--- Exercise prompt ---
From the first line to the last, return the data exactly, with no pictures.

[Data]

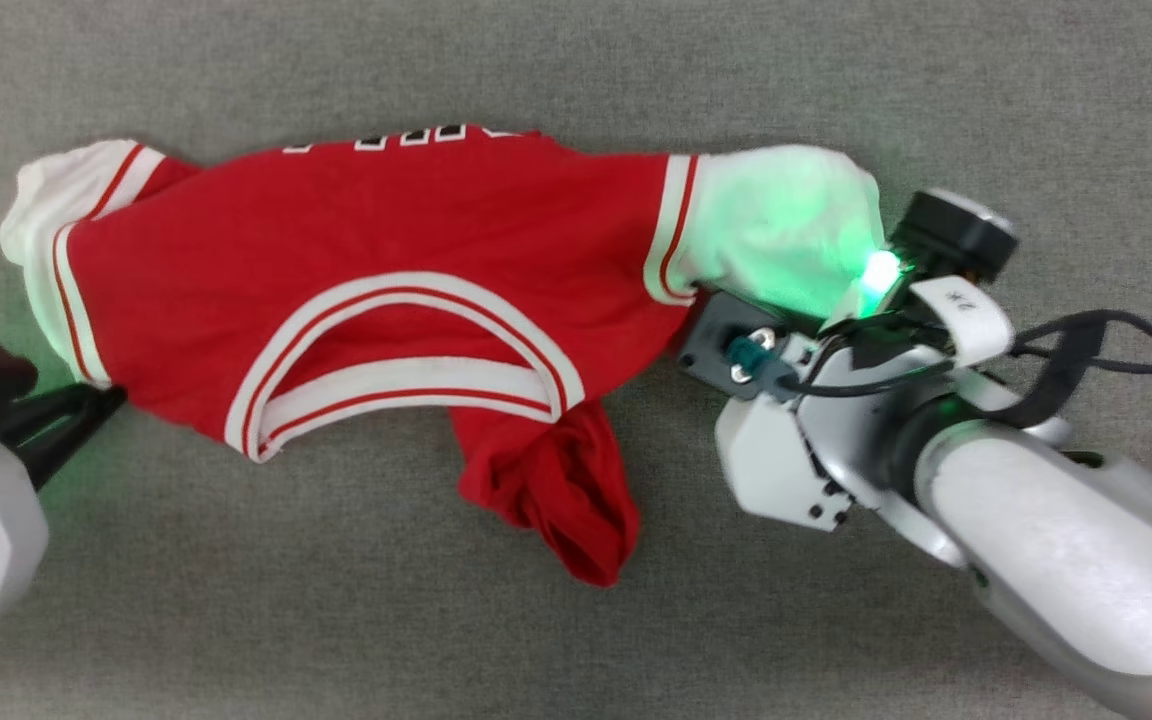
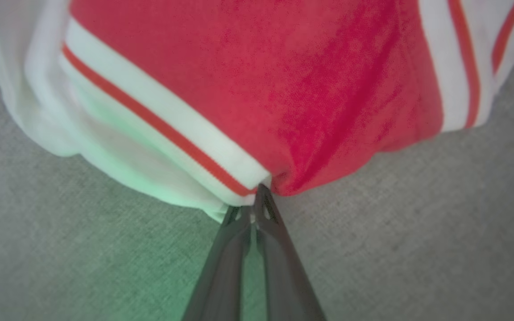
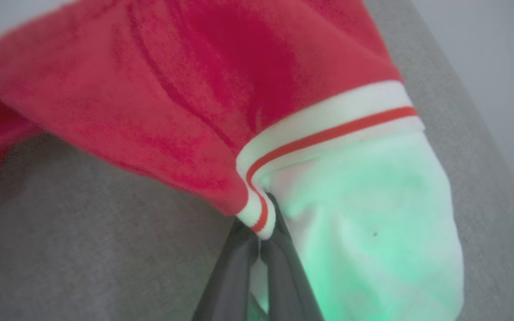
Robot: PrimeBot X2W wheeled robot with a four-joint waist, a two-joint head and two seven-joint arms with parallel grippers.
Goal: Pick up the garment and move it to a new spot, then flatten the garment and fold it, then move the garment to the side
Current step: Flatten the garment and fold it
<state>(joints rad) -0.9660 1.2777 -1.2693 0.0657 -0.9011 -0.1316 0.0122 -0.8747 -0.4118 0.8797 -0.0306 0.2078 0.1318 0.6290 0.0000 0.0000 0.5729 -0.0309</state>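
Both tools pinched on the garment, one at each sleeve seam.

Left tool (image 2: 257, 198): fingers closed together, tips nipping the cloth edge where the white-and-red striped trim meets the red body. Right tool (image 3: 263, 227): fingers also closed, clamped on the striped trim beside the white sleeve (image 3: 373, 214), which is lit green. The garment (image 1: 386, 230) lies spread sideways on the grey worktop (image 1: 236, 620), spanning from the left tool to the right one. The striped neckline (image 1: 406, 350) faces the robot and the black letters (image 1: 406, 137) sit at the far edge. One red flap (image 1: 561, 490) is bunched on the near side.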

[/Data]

--- Solved problem ---
Robot: PrimeBot X2W wheeled robot with a four-joint waist, a two-joint head and two seven-joint arms with parallel grippers.
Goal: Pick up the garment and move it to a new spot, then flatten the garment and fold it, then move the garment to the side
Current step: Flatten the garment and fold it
<state>(joints rad) -0.9660 1.2777 -1.2693 0.0657 -0.9011 -0.1316 0.0122 -0.8747 -0.4118 0.8797 -0.0306 0.2078 0.1318 0.6290 0.0000 0.0000 0.5729 -0.0309</state>
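Both tools pinched on the garment, one at each sleeve seam.

Left tool (image 2: 257, 198): fingers closed together, tips nipping the cloth edge where the white-and-red striped trim meets the red body. Right tool (image 3: 263, 227): fingers also closed, clamped on the striped trim beside the white sleeve (image 3: 373, 214), which is lit green. The garment (image 1: 386, 230) lies spread sideways on the grey worktop (image 1: 236, 620), spanning from the left tool to the right one. The striped neckline (image 1: 406, 350) faces the robot and the black letters (image 1: 406, 137) sit at the far edge. One red flap (image 1: 561, 490) is bunched on the near side.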

This output has been written out in full.